– Спишь? – Голос Кеши вырвал Нюту из дремоты. – Гречишный чай – тема вообще!

Выглядел он куда счастливее, чем в прошлый раз. Нюта изобразила улыбку и начала собираться домой. Весь день она составляла отчет по результатам опытных высаживаний. И за пространными формулировками «стрессовое воздействие низкими температурами нанесло радикальный ущерб корневищам и стеблям испытуемого сорта картофеля» пряталось злорадное: «ничего у нас не получается, и у вас ничего не получится, ничегошеньки не получится, и хорошо». Радионов потом, конечно, запорет все ироничные замечания в части выводов, но в целом придраться будет не к чему. Картофель умирал, стоило снизить обогрев теплицы на два градуса ниже критического. Значит, картофеля скоро не станет. И черт с ним.

– Вы сегодня рано, – заметил охранник на КПП – уже другой, не утренний в шапке, а с мерзенькой бородкой.

Нюта посмотрела на стену за его спиной: часы на ней показывали без пятнадцати семь. Еще чуть, и на КПП снова начнет толпиться народ. Валидатор вспыхнул зеленым, и Нюта вышла из будки на мороз. За день снова потеплело и навалило влажного снега. Он налип на голые ветки и козырьки подъездов, осел на скамейках и обочинах дорожек. От снега город будто оглох – все звуки смягчились, стали тише и невнятнее. Нюте захотелось крикнуть. Схватиться за облепленную ветку липы и потянуть, чтобы посыпались белые комья. Однако нарушение целостности снежного покрова грозило арестом до пятнадцати суток. Или семьюдесятью часами исправительных работ. Нюта прошла под ветками, пригнув голову, стараясь не задеть.

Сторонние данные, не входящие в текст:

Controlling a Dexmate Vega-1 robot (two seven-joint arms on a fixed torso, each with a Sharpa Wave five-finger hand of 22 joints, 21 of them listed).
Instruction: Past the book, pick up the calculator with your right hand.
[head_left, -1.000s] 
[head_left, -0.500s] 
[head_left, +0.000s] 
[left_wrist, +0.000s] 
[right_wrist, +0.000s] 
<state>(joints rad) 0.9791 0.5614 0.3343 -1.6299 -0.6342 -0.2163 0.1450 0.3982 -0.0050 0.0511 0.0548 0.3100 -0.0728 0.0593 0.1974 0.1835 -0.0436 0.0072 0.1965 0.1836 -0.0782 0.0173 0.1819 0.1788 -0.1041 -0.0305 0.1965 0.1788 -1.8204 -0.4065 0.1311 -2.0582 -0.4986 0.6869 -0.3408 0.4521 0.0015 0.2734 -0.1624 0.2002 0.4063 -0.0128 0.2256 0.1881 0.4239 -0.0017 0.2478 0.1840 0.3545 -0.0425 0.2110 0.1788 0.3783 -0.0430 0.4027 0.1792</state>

Продуктовые карточки обновлялись автоматически в восемь часов утра, а сгорали в восемь вечера. Не успел – значит, сиди без еды до завтра. К хозяйственным карточкам отношение было помягче – они обновлялись раз в неделю и не сгорали: ходи сколько угодно. Вот только товары по ним заканчивались раньше, чем все желающие успевали закупиться. Кроме мыла, Нюте требовались прокладки и зубная паста. И если без пачки чая и дубовых пряников еще можно выжить, то с грязными зубами и трусами, мокрыми от крови, – практически нельзя.

Нюта зашла в магазин. Старую вывеску с входа сняли и оставили здесь же, прислонив к стене: ярко-красная, с фигурной цифрой пять, она выглядывала из сугроба длинной перекладиной буквы «П» и двумя точками над «ё». В новом формате манкая вывеска казалась неуместной. Нюта прошла через автоматические двери, взяла корзинку. По продуктовому отделу слонялись мрачные покупатели: тетка в дутом пуховике, парочка в пальтишках и вязаных шапочках, мужик в дубленке с мехом и старушка в лыжном костюме.

Нюта приучилась автоматически отмечать, в чем ходят люди возле нее, – будто боялась пропустить момент, когда все сменят зимние одежки на плащи, джинсовые куртки и ветровки. Тогда она тоже расстегнет пуховик, вылезет из него, как из старой кожи, и бросит прямо на обочине. Хотя пуховик, конечно, ни в чем не виноват. Они со Славиком покупали его в модном шоуруме и долго спорили, кому он достанется. От Славика тогда ушла очередная девица, и он страдал. Так что Нюта ему уступила. А теперь таскалась в пуховике и думала иногда: а где сейчас та девица? Уехала, наверное. Какие еще варианты?

В хозяйственном отделе тоже копошился народ. Две юные девочки уныло рассматривали ряд баночек с кремами – одного вида, для кожи лица и тела. Ни сывороток, ни мультимаскинга. Мужик в черной кожаной кепке вытаскивал с нижней полки упаковку туалетной бумаги. Не знал, видимо, что больше трех рулонов по одной карточке не пройдет.